Pair Corralation between PNC Financial and MT Bank

Considering the 90-day investment horizon PNC Financial Services is expected to under-perform the MT Bank. In addition to that, PNC Financial is 1.05 times more volatile than MT Bank. It trades about -0.1 of its total potential returns per unit of risk. MT Bank is currently generating about -0.04 per unit of volatility. If you would invest  18,968  in MT Bank on December 26, 2024 and sell it today you would lose (669.00) from holding MT Bank or give up 3.53% of portfolio value over 90 days.
Time Period3 Months [change]
DirectionMoves Together 
StrengthVery Strong
Accuracy100.0%
ValuesDaily Returns

PNC Financial Services  vs.  MT Bank

 Performance 
       Timeline  
PNC Financial Services 

Risk-Adjusted Performance

Very Weak

 
Weak
 
Strong
Over the last 90 days PNC Financial Services has generated negative risk-adjusted returns adding no value to investors with long positions. In spite of latest unsteady performance, the Stock's basic indicators remain sound and the latest tumult on Wall Street may also be a sign of longer-term gains for the firm shareholders.
MT Bank 

Risk-Adjusted Performance

Very Weak

 
Weak
 
Strong
Over the last 90 days MT Bank has generated negative risk-adjusted returns adding no value to investors with long positions. Despite somewhat strong basic indicators, MT Bank is not utilizing all of its potentials. The current stock price disturbance, may contribute to short-term losses for the investors.

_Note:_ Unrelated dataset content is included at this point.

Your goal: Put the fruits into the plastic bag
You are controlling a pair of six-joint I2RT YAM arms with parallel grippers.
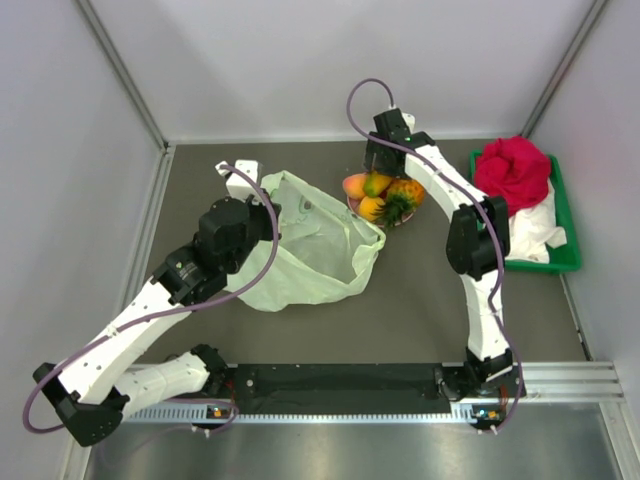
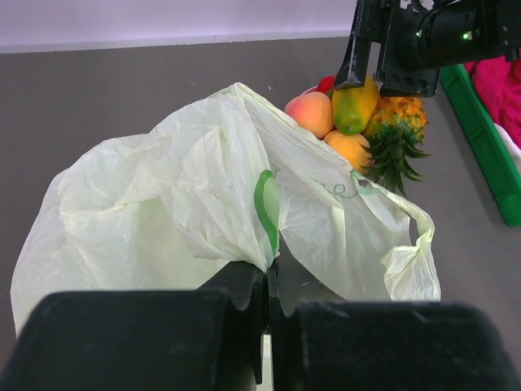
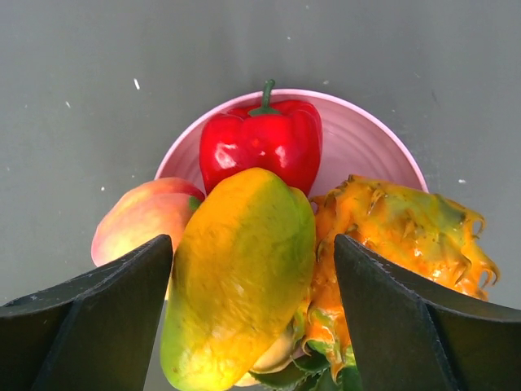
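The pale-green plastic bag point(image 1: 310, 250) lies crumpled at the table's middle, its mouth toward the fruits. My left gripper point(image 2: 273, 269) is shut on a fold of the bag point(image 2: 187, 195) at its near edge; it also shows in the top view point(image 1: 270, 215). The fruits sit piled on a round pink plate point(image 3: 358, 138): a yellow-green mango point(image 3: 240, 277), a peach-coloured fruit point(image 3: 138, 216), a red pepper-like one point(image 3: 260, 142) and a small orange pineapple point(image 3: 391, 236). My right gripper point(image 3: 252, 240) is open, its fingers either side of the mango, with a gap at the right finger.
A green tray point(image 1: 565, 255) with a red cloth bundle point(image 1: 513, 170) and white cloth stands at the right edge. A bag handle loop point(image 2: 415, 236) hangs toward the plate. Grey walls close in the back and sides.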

PNC Financial and MT Bank Volatility Contrast

   Predicted Return Density   
       Returns  

Pair Trading with PNC Financial and MT Bank

The main advantage of trading using opposite PNC Financial and MT Bank positions is that it hedges away some unsystematic risk. Because of two separate transactions, even if PNC Financial position performs unexpectedly, MT Bank can make up some of the losses. Pair trading also minimizes risk from directional movements in the market. For example, if an entire industry or sector drops because of unexpected headlines, the short position in MT Bank will offset losses from the drop in MT Bank's long position.
The idea behind PNC Financial Services and MT Bank pairs trading is to make the combined position market-neutral, meaning the overall market's direction will not affect its win or loss (or potential downside or upside). This can be achieved by designing a pairs trade with two highly correlated stocks or equities that operate in a similar space or sector, making it possible to obtain profits through simple and relatively low-risk investment.
Check out your portfolio center.
Note that this page's information should be used as a complementary analysis to find the right mix of equity instruments to add to your existing portfolios or create a brand new portfolio. You can also try the Earnings Calls module to check upcoming earnings announcements updated hourly across public exchanges.